Er Gen's protagonist, Meng Hao, starts as a scam artist and ends as something the universe has never seen before. The journey earns every step. The novel is long, but it uses the length — callbacks from chapter 100 pay off in chapter 1,400, and the central relationship (Meng Hao and his demon-sealing legacy) evolves across the entire run in ways that shorter fiction cannot attempt.
Translation: A — Human translation (Deathblade, via Wuxiaworld). Deathblade's translation is the gold standard for xianxia — consistent terminology, natural English prose, and translator notes that explain cultural references without breaking immersion.
Sub-genre: 古典仙侠 — Classical xianxia with the full cultivation framework
Best for: Readers who want the definitive xianxia experience. If you only read one novel on this list, read this one.

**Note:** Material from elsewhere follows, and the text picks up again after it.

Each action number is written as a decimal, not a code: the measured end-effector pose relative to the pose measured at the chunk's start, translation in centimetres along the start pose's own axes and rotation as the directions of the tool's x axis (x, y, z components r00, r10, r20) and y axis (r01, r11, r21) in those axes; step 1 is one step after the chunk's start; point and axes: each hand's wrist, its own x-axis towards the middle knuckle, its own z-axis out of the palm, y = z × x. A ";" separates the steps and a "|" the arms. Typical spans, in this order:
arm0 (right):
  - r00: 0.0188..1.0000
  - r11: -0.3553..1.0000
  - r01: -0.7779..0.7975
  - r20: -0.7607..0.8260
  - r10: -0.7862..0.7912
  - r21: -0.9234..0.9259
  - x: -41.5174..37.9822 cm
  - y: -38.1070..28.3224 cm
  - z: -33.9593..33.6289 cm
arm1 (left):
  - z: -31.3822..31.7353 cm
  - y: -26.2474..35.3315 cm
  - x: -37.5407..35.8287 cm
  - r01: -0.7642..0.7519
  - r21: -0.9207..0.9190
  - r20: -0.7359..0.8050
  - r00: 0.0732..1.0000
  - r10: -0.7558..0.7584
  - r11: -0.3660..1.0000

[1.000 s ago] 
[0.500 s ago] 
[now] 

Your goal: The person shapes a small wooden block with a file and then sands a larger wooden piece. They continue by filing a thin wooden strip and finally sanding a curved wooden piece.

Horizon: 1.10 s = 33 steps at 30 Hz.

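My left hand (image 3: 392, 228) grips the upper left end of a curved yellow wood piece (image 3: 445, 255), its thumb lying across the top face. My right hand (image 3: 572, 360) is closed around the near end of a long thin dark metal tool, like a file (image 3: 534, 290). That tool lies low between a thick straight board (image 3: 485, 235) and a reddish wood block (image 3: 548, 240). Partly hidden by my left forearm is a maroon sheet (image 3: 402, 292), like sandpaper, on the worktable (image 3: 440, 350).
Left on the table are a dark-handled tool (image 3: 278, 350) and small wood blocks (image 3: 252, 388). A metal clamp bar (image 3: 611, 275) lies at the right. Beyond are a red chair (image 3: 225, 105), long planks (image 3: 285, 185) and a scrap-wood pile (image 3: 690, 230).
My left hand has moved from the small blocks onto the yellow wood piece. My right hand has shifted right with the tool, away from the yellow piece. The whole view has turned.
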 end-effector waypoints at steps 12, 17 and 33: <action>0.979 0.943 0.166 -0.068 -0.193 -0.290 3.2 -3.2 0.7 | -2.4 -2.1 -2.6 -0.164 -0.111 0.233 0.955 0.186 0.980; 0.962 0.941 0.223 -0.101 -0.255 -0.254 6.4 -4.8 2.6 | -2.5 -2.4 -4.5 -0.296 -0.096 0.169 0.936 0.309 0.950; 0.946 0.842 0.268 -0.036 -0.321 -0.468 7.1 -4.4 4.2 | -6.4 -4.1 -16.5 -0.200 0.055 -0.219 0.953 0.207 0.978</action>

Chapters: ~1,300 | Complete: Yes | Platform: Qidian
Bai Xiaochun is a coward, a scammer, and possibly the most shameless protagonist in cultivation fiction. He is also genuinely kind, unexpectedly brave when it counts, and the reason this novel is the funniest entry point to xianxia.
Where I Shall Seal the Heavens uses comedy as a counterweight to tragedy, A Will Eternal puts comedy in the driver's seat. Bai Xiaochun's cultivation breakthroughs are motivated by fear of death, desire for face, and a talent for alchemy that is matched only by his talent for accidentally causing catastrophes. The humor translates well — Er Gen's comedic timing survives translation better than most Chinese humor does.
Translation: A — Human translation (Deathblade, via Wuxiaworld). Same translator as I Shall Seal the Heavens, same quality standard.
Sub-genre: 轻松修仙 — Light/comedy xianxia
Best for: Readers intimidated by xianxia's reputation for grimness, or anyone who wants to laugh while also experiencing a genuine cultivation epic.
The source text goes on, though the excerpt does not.